When you reach the line with "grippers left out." in the listing below, transcribe it and each line after it up to and including the line with "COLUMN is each", exactly and with nothing else.

______

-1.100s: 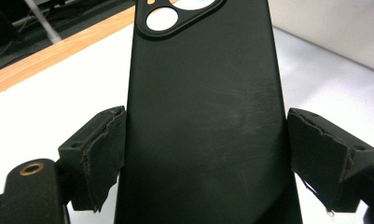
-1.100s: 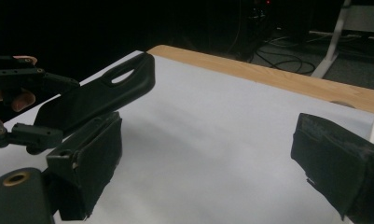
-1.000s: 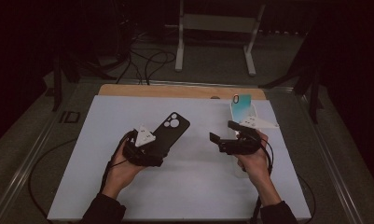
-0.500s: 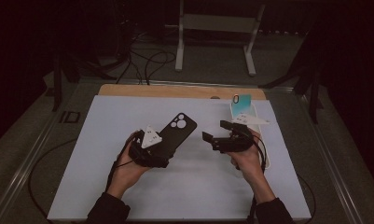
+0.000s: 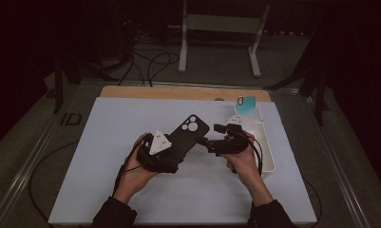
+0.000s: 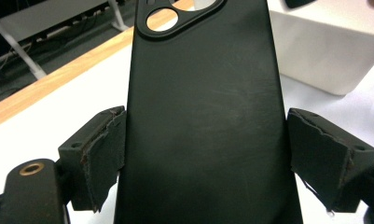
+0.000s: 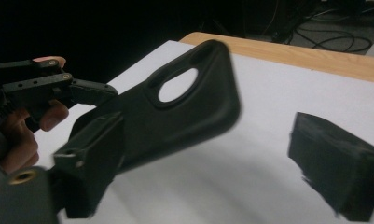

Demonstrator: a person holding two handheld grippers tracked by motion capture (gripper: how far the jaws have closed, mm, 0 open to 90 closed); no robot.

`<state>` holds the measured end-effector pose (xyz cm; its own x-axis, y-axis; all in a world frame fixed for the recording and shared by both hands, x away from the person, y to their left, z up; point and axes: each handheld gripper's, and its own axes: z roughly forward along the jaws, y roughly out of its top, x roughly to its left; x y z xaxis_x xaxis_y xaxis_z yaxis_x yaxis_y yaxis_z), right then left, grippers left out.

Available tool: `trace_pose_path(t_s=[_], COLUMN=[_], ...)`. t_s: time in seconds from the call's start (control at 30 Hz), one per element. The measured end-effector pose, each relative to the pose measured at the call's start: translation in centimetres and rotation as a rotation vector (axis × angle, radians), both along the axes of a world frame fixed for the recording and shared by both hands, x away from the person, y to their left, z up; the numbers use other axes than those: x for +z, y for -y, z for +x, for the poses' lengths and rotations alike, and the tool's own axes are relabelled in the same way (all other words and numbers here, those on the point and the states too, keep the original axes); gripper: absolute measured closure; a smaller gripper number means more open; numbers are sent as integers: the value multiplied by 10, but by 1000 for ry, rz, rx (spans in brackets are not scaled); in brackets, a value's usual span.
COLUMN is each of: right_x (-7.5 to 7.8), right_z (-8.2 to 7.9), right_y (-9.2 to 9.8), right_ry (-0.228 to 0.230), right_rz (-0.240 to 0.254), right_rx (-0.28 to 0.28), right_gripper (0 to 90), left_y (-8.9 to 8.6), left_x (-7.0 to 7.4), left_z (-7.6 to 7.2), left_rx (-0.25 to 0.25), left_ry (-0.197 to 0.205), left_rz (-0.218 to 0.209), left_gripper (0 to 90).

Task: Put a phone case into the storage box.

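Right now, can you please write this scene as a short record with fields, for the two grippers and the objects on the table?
left gripper: shut on the black phone case, one jaw on each long edge
right gripper: open, jaws pointing at the case's side
white tray: on the table, right side, behind the right hand
teal item: at the tray's far end, kind unclear
table: white surface, wooden strip along the far edge

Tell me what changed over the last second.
The right gripper moved left from beside the white tray toward the black phone case, its open jaws now at the case's edge. The left gripper stayed shut on the case, drifting slightly right. The teal item and tray stayed put.
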<state>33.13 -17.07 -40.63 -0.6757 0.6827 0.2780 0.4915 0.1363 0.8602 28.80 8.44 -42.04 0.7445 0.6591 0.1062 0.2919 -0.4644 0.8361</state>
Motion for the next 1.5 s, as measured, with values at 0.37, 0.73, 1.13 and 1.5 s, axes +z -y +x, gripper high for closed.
trace_pose_path(t_s=[0.37, 0.73, 1.13, 1.5], right_x=[-2, -5, -3, -4], right_z=[-1, -4, -7, -8], right_y=[-12, -22, -26, -29], right_ry=[-75, -137, -135, -117], right_rz=[64, 162, 196, 178], right_rx=[56, 114, 136, 133], right_gripper=[425, 678, 831, 868], left_y=[11, 19, 21, 21], left_x=[2, 0, -2, -5], left_z=[-4, -4, -5, -3], left_rx=[-11, -17, -11, 14], left_ry=[21, 19, 22, 21], left_rz=[-8, -3, 5, 8], left_gripper=[152, 151, 144, 141])
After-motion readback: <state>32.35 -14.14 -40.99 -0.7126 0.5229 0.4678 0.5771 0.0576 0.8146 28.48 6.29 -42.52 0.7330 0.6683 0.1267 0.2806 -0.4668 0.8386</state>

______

## EXERCISE RESULT
`<state>` holds the measured end-effector pose (xyz cm; its own x-axis, y-axis; all in a world frame fixed for the recording and shared by both hands, x away from the person, y to their left, z up; point and axes: each handheld gripper's, and its own axes: z roughly forward along the jaws, y roughly out of its top, x roughly to its left; x y z xaxis_x xaxis_y xaxis_z yaxis_x yaxis_y yaxis_z), right then left, grippers left out.

Available tool: `trace_pose_path(t_s=[_], COLUMN=[_], ...)`. t_s: time in seconds from the call's start (control at 30 Hz), one per element. The measured end-effector pose, each relative to the pose measured at the call's start: translation in centimetres and rotation as a rotation vector (axis × angle, radians), both along the axes of a world frame fixed for the recording and shared by both hands, x away from the person, y to their left, z up; the numbers use other axes than those: x for +z, y for -y, z for +x, for the poses' lengths and rotations alike, and the tool's own axes are relabelled in the same way (all other words and numbers here, those on the point and the states too, keep the original axes); gripper: absolute measured closure; a smaller gripper number means more open; numbers are sent as integers: the value multiplied by 10, but by 1000 for ry, rz, rx (spans in brackets are not scaled); in brackets, a value's usual span.
COLUMN is each of: right_x (-7.5 to 7.8), right_z (-8.2 to 7.9), right_y (-9.2 to 9.8), right_ry (-0.228 to 0.230), right_rz (-0.240 to 0.254), right_rx (-0.28 to 0.28), right_gripper (0 to 90), left_y (-8.9 to 8.6), left_x (-7.0 to 7.4), left_z (-7.6 to 7.2), left_rx (-0.25 to 0.25), left_ry (-0.197 to 0.205), left_rz (-0.218 to 0.209), left_gripper (0 to 90).

Here the output is complete.